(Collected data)
---+---

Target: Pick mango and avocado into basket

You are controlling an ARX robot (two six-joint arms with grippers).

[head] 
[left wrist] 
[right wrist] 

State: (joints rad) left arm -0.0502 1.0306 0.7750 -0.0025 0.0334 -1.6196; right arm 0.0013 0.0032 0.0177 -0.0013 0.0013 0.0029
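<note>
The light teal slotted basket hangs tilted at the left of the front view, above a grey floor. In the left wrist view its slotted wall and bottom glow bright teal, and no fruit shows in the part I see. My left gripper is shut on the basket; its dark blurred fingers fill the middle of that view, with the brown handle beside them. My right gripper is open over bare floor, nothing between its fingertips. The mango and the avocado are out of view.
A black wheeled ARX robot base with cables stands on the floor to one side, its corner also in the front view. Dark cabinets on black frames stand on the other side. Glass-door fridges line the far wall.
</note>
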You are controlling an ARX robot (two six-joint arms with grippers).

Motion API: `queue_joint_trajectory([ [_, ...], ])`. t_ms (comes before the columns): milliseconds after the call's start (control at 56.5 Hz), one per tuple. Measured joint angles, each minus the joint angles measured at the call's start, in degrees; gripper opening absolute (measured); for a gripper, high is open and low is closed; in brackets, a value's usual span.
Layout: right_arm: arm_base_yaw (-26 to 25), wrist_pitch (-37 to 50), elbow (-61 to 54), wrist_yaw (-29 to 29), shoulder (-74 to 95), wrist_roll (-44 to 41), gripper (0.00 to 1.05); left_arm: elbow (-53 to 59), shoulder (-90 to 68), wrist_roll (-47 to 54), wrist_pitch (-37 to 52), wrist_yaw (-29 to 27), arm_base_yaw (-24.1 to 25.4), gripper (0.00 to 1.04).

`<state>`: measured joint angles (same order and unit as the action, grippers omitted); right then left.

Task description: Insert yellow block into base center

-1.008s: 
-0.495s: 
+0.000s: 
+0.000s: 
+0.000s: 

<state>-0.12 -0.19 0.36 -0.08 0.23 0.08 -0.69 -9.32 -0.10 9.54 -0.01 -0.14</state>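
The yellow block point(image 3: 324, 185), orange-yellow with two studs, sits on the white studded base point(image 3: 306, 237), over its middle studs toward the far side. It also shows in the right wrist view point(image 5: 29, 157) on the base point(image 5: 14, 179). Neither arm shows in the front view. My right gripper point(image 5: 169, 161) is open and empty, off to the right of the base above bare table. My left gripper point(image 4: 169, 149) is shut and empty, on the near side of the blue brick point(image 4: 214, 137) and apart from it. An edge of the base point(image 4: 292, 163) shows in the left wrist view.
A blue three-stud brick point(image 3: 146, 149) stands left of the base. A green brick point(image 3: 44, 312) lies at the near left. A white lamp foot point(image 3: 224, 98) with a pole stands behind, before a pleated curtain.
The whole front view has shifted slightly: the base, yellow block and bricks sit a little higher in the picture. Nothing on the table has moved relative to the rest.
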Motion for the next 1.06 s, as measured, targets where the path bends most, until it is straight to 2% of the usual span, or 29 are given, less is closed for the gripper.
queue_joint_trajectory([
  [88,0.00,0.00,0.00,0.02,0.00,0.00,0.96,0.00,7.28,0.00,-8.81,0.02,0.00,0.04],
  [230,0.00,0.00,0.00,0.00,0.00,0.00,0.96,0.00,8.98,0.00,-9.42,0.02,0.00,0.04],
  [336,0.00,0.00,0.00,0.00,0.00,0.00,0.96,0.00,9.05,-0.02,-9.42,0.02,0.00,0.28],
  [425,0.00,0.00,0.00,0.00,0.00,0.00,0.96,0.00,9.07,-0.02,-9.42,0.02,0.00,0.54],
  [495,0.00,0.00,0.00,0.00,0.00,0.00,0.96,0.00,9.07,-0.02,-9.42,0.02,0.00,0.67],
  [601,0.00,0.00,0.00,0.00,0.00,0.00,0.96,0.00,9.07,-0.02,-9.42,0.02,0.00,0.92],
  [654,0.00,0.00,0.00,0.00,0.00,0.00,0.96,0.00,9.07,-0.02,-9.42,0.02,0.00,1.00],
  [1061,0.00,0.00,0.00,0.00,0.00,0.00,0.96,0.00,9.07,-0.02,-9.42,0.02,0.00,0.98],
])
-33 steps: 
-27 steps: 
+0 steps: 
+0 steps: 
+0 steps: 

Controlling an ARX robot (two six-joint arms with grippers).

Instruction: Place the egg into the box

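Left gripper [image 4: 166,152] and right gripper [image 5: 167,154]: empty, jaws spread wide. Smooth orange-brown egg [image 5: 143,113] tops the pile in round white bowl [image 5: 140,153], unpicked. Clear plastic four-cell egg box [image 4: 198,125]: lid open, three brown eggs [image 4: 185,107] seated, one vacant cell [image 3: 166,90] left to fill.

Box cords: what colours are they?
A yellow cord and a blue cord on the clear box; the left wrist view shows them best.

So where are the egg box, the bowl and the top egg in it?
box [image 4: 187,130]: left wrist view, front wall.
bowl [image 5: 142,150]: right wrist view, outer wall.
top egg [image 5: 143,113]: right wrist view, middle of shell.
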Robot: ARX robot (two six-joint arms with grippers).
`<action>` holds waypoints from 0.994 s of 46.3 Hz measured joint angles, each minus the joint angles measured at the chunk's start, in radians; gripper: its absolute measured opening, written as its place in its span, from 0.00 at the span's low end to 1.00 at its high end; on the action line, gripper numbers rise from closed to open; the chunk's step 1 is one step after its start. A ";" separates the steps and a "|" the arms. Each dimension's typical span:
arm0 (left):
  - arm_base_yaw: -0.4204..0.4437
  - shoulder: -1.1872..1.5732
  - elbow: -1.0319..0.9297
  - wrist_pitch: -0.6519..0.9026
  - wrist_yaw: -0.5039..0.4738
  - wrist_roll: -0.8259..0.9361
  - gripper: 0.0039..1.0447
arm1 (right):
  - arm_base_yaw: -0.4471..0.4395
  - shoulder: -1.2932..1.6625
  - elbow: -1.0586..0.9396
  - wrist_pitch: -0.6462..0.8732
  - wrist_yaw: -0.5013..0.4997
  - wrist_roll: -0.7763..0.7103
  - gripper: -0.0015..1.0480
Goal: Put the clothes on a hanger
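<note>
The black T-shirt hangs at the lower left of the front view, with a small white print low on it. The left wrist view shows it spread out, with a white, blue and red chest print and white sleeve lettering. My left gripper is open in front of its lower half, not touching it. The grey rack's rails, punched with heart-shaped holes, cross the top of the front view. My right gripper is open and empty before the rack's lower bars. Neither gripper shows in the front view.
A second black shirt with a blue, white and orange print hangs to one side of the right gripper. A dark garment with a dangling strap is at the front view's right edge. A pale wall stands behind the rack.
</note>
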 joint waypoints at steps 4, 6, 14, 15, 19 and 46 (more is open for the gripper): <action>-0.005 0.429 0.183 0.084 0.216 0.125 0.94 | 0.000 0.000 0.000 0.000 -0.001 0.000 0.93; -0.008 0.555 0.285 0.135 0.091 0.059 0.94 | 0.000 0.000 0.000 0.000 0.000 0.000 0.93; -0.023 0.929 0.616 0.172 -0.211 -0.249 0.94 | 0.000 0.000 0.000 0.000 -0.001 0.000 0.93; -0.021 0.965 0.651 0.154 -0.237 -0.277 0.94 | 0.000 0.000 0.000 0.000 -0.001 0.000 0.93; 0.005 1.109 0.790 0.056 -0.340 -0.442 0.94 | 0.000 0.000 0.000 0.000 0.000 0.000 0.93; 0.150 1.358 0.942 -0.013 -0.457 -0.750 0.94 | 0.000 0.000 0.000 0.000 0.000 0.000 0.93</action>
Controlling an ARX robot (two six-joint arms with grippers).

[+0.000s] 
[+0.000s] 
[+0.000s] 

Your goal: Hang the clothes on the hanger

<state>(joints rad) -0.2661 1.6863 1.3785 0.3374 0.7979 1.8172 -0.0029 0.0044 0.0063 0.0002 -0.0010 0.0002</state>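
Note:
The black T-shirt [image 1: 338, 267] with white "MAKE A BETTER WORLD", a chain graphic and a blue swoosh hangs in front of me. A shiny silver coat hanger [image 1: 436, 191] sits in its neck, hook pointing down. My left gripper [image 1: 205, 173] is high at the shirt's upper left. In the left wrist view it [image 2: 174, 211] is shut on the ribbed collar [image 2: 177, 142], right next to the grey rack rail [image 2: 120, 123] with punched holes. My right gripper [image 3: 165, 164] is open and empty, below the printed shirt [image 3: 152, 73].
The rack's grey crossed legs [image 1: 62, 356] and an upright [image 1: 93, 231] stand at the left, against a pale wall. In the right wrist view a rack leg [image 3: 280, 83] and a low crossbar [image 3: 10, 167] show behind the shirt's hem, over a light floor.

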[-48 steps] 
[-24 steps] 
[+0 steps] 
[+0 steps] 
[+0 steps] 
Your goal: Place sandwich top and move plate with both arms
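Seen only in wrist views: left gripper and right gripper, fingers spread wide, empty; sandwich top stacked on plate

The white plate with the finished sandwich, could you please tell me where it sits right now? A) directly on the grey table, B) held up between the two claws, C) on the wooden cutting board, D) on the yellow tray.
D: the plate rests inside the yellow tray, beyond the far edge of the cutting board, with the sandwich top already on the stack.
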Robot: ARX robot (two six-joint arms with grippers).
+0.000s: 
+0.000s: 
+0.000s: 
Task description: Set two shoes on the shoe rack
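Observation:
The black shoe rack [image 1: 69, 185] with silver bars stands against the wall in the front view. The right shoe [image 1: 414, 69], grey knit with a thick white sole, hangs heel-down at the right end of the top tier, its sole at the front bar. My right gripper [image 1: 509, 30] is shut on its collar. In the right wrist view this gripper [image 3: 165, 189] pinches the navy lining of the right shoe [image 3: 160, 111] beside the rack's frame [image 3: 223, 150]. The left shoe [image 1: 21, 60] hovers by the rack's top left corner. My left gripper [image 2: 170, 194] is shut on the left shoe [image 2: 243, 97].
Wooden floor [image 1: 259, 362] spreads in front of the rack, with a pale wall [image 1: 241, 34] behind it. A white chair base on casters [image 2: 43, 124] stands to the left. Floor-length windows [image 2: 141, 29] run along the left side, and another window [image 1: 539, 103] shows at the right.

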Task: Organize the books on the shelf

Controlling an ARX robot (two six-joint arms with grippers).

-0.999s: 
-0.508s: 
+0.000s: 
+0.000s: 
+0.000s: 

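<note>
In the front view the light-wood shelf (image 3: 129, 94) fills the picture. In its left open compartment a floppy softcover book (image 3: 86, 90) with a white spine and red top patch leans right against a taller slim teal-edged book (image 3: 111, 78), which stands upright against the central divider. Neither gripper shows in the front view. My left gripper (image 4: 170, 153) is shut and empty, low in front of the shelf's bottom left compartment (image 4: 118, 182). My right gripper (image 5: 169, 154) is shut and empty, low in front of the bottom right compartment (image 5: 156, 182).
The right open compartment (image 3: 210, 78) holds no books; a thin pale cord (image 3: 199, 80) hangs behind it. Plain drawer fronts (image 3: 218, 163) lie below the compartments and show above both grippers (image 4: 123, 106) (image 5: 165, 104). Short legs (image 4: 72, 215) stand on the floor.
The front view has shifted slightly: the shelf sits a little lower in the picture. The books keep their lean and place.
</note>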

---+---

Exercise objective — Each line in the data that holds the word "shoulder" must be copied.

Worked solution —
Layout: right_arm: arm_base_yaw (-26 to 25), wrist_pitch (-37 to 50), elbow (-61 to 54), wrist_yaw (-29 to 29), shoulder (-74 to 95), wrist_roll (-44 to 41), gripper (0.00 to 1.05); left_arm: elbow (-53 to 59), shoulder (-90 to 68), wrist_roll (-47 to 54), wrist_pitch (-37 to 52), wrist_yaw (-29 to 27), arm_base_yaw (-24.1 to 25.4), gripper (0.00 to 1.04).
  - shoulder: -1.1872..1.5732
  - shoulder: -1.2932..1.6625

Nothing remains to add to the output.